April 12, 2009 — -- Sunday school teacher Melissa Huckaby, 28, of Tracy, Calif., arrrested on charges of kidnapping and murdering 8-year-old Sandra Cantu, whose body was found stuffed into the teacher's suitcase in an irrigation pond, has been on suicide watch at the San Joaquin County Jail, where she has been held without bail since shortly before midinight Friday after almost six hours of questioning.
Huckaby's arraignment is scheduled for Tuesday.
Huckaby's arrest has dealt a double blow to close-knit Tracy, already shattered by the disappearance and death of one of its children.
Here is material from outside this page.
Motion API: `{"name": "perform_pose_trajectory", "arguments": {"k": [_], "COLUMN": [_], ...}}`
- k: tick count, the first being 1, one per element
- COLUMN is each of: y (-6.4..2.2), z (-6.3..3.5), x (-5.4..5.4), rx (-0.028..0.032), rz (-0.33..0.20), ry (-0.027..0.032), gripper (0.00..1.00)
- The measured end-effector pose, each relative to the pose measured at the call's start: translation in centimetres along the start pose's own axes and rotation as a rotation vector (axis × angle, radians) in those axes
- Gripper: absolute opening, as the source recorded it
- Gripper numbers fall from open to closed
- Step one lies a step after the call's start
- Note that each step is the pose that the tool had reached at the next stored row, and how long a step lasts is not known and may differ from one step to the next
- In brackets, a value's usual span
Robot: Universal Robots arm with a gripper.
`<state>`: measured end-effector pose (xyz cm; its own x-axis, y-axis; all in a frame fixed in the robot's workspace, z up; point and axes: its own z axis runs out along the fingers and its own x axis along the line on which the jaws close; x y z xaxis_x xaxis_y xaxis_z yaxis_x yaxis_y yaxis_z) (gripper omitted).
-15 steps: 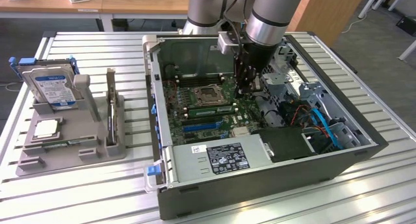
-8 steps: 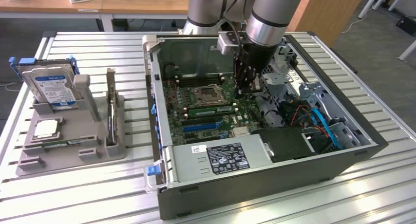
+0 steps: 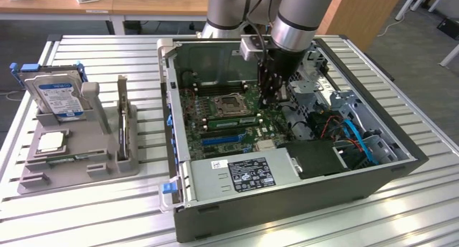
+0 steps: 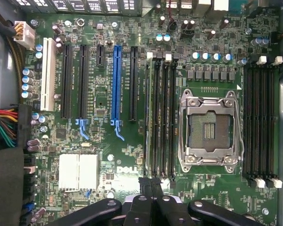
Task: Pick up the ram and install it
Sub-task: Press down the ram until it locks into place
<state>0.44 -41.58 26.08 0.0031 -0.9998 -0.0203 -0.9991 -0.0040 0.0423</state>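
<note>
An open computer case (image 3: 287, 206) sits on the worktop (image 3: 86, 217). The empty processor socket (image 3: 229, 103) on its main board is the marker for everything else.

Well apart from the socket, outside the case toward the exterior view's left, a grey tray (image 3: 79, 174) carries a hard drive (image 3: 57, 96). Inside the case, the part nearest the camera is the grey power box (image 3: 240, 177) with its black label, well on this side of the socket. The blue card slot (image 3: 222, 140) runs between that box and the socket.

Just beside the socket, on the blue slot's side, the ram (image 3: 234, 120) stands on edge in one of the memory slots. It shows as a thin green strip running alongside the socket. Its end latches are too small to tell whether they are closed.

The end effector (image 3: 269, 100) hangs over the board near the socket, off one end of that slot row. In the wrist view its fingers (image 4: 144, 188) sit pressed together with nothing between them.

I judge the pick-up done and the stick placed, so the step in hand is the seating. Seating calls for a straight downward push on the stick's top edge, in line with the slot and even at both ends. It also calls for no sideways load on the thin board.
</note>
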Motion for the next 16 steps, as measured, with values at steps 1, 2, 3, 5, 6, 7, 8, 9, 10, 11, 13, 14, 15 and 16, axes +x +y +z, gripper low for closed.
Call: {"name": "perform_pose_trajectory", "arguments": {"k": [1,2,3,5,6,7,8,9,10,11,13,14,15,16], "y": [0.00,0.00,0.00,0.00,0.00,0.00,0.00,-0.01,-0.01,-0.01,-0.01,-0.01,-0.01,-0.01], "z": [0.00,0.00,0.00,0.00,0.00,0.02,0.07,0.13,0.17,0.18,0.18,0.18,0.18,0.18], "x": [0.00,0.00,0.00,0.00,0.00,0.00,0.00,0.00,0.01,0.01,0.01,0.01,0.01,0.01], "rx": [-0.0001,-0.0001,-0.0001,-0.0001,-0.0001,-0.0001,0.0000,0.0000,-0.0001,-0.0001,-0.0001,-0.0002,-0.0001,-0.0001], "rz": [0.000,0.000,0.000,0.000,0.000,0.000,0.000,0.000,0.000,0.000,0.000,0.000,0.000,0.000], "ry": [0.0003,0.0003,0.0003,0.0003,0.0003,0.0003,-0.0001,-0.0001,0.0001,0.0004,0.0004,0.0004,0.0003,0.0003], "gripper": [0.11,0.11,0.11,0.11,0.11,0.11,0.11,0.11,0.11,0.11,0.11,0.11,0.11,0.11]}}
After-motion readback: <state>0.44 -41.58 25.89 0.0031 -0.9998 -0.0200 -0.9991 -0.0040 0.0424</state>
The arrest brought little relief to the family, only disbelief that it was a neighbor, the mother of the slain girl's best friend, who lived just a few doors down from the Cantu home.
Police had been collecting evidence from a nearby church where Huckaby taught on Sundays, and where her grandfather is the pastor, but they would not confirm any reports that Sandra had been killed in the church, nor would they provide a possible motive for the murder.
But police do believe that Sandra was killed soon after a surveillance video showing the second-grader skipping happily in her neighborhood March 27 was recorded.
Autopsy results have not been released, and the Tracy police would not say whether investigators believe the slaying was accidental or deliberate, according to The Associated Press.
The grief and fears of this small, tight Northern California town of about 78,000 people, which sits about 60 miles north of San Francisco, are now laced with anger at the neighbor the Tracy residents thought they knew, who now stands accused of taking young Sandra's life.
"I hope she rots for this," said Amber Austin, a Tracy resident. "You have no right to take an innocent child's life."
Young Sandra's family couldn't believe that after a massive police search a neighbor, a mother whose 5-year-old daughter was a playmate of Sandra's , has now been arrested in her death.
"Does it make you eye your neighbors differently?" asked Joe Chavez, Sandra's uncle. "Of course it does. You eye everyone that walks by with a great deal of suspicion because you never know. We're shellshocked here." Sandra's aunt has also spoken out about her beloved niece.
That the arrested suspect turned out to be a woman also shocked and surprised residents and police.
"It's unusual for a woman, statistically, according to the FBI, to be involved in anything like this," Tracy Police Sgt. Tony Sheneman said. FBI statistics reveal that women are involved in only 7 percent of murders -- of any type. And solo killings of children by women are even more unusual.
John Huges Jr., Huckaby's uncle who lives in Whittier, Calif., told The Associated Press that his niece was "from a good home, but had hit a rough patch in her life and had moved in with her grandparents in Tracy."
He described Huckaby, who grew up in California's Orange County, as the oldest of nine grandchildren, and said she often played "mother hen" to the younger children at family get-togethers.
Married and divorced with a young daughter, Huckaby's uncle said she had difficulty finding and keeping a job. "She's had her struggles," Hughes told the AP, but there's no way [her grandparents] or anybody would be fearful that anything this horrifying could possible come from that."
Sandra Cantu disappeared March 27, and after a massive search, her body was found April 6 stuffed inside a suitcase floating in an irrigation pond a few miles from her home in the Orchard Estates Mobile Home Park. Police said the suitcase belonged to Huckaby who, for unexplained reasons, had told a local newspaper the suitcase was missing.